Deleting an endpoint removes it from all routes, deletes every message in its feed, and permanently removes it from the account.
Delete endpoint1 minConventions and Standards
A few conventions shape how your integration handles data:
Timestamps
All timestamps must be in UTC using ISO 8601 format (for example, 2024-03-15T14:30:00.000Z). agrirouter does not accept timestamps in local time zones.
External IDs
The recommended format for external IDs is a URN (Uniform Resource Name):
urn:{company}:{application}:{instance-identifier}For example: urn:farmplan:fmis:user-12345 or urn:acme:telemetry:device-serial-ABC.
URNs provide a structured, globally unique identifier format that is human-readable and easy to debug.
Differences from the Legacy API
If you previously integrated with the legacy agrirouter API, several concepts no longer apply:
- Mutual TLS (mTLS) and TLS client certificates are not used in the current API. Applications authenticate exclusively via the client credentials OAuth 2.0 flow described above.

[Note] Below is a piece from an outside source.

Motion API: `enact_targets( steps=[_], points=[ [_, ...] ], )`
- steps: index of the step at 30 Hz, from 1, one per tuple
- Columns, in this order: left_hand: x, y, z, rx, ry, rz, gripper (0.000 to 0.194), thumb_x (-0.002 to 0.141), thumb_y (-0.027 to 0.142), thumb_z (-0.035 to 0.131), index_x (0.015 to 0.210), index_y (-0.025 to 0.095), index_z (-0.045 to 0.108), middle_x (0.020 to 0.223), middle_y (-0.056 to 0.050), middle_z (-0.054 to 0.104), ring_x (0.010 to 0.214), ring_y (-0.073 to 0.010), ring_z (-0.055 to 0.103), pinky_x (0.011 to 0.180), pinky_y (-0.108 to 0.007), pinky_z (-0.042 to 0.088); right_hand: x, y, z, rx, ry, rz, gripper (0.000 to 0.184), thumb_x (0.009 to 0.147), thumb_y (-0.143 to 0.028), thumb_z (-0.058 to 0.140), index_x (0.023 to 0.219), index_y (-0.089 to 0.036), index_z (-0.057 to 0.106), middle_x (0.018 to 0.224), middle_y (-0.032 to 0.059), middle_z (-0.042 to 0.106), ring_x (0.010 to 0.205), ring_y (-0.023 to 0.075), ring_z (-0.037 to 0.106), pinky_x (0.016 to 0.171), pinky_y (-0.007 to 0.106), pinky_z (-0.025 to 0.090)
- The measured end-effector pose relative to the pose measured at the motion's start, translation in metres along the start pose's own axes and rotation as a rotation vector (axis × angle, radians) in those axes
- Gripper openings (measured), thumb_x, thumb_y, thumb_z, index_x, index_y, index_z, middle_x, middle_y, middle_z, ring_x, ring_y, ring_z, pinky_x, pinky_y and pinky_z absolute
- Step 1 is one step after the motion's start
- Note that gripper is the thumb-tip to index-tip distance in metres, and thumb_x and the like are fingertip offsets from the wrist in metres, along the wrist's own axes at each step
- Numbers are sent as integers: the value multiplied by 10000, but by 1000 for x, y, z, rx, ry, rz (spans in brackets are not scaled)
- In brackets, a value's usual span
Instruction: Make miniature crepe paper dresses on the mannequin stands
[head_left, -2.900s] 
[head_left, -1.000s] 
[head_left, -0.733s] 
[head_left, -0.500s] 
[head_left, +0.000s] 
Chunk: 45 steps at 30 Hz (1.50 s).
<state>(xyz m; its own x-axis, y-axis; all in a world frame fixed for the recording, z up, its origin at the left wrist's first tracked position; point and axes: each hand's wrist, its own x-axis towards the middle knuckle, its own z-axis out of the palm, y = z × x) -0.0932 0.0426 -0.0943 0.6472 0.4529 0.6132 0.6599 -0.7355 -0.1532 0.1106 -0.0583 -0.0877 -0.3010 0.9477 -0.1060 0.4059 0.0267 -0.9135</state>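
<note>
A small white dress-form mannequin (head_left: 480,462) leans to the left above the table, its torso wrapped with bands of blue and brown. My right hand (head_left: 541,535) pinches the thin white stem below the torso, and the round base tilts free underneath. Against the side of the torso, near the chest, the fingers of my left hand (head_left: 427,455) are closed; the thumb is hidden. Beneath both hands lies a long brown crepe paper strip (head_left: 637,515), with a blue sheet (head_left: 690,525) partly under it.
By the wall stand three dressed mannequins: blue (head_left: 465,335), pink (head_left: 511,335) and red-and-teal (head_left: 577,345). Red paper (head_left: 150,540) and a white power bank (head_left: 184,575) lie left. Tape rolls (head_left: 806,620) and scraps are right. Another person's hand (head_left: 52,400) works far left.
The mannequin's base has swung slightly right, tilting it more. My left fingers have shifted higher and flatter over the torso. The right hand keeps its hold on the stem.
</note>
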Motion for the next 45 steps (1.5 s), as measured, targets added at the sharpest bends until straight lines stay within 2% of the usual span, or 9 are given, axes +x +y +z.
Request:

- Router Devices are legacy only. You may still see "Router Devices" in the developer portal's settings; new integrations can ignore this feature.
- Time synchronization tolerance is no longer enforced. The legacy API rejected requests whose timestamps drifted by more than one minute; the current API has no such requirement.
- Base64 line-break and 1-based chunk-numbering conventions are no longer relevant. Binary payloads and sequence numbers follow standard conventions.
Security Best Practices
Store your client credentials (client_id and client_secret), access tokens, and endpoint IDs securely. Use encrypted storage, environment variables, or a secrets management system. Never commit credentials to version control or log them in plain text.
Always use a cryptographically random state parameter in authorization requests and verify it in the redirect. This prevents cross-site request forgery (CSRF) attacks.
The redirect_uri parameter is validated with an exact string match against the URI registered for your OAuth client. Query strings, trailing slashes, and case differences all count, so register the exact URI your application will send. Never include sensitive data in redirect URI query parameters, and always use HTTPS for your callback endpoints.
Your client_secret is used to authenticate your application when requesting access tokens. Treat it like a password: never expose it in client-side code, commit it to version control, or log it. Use server-side token exchange and store the secret in a secrets manager or environment variable.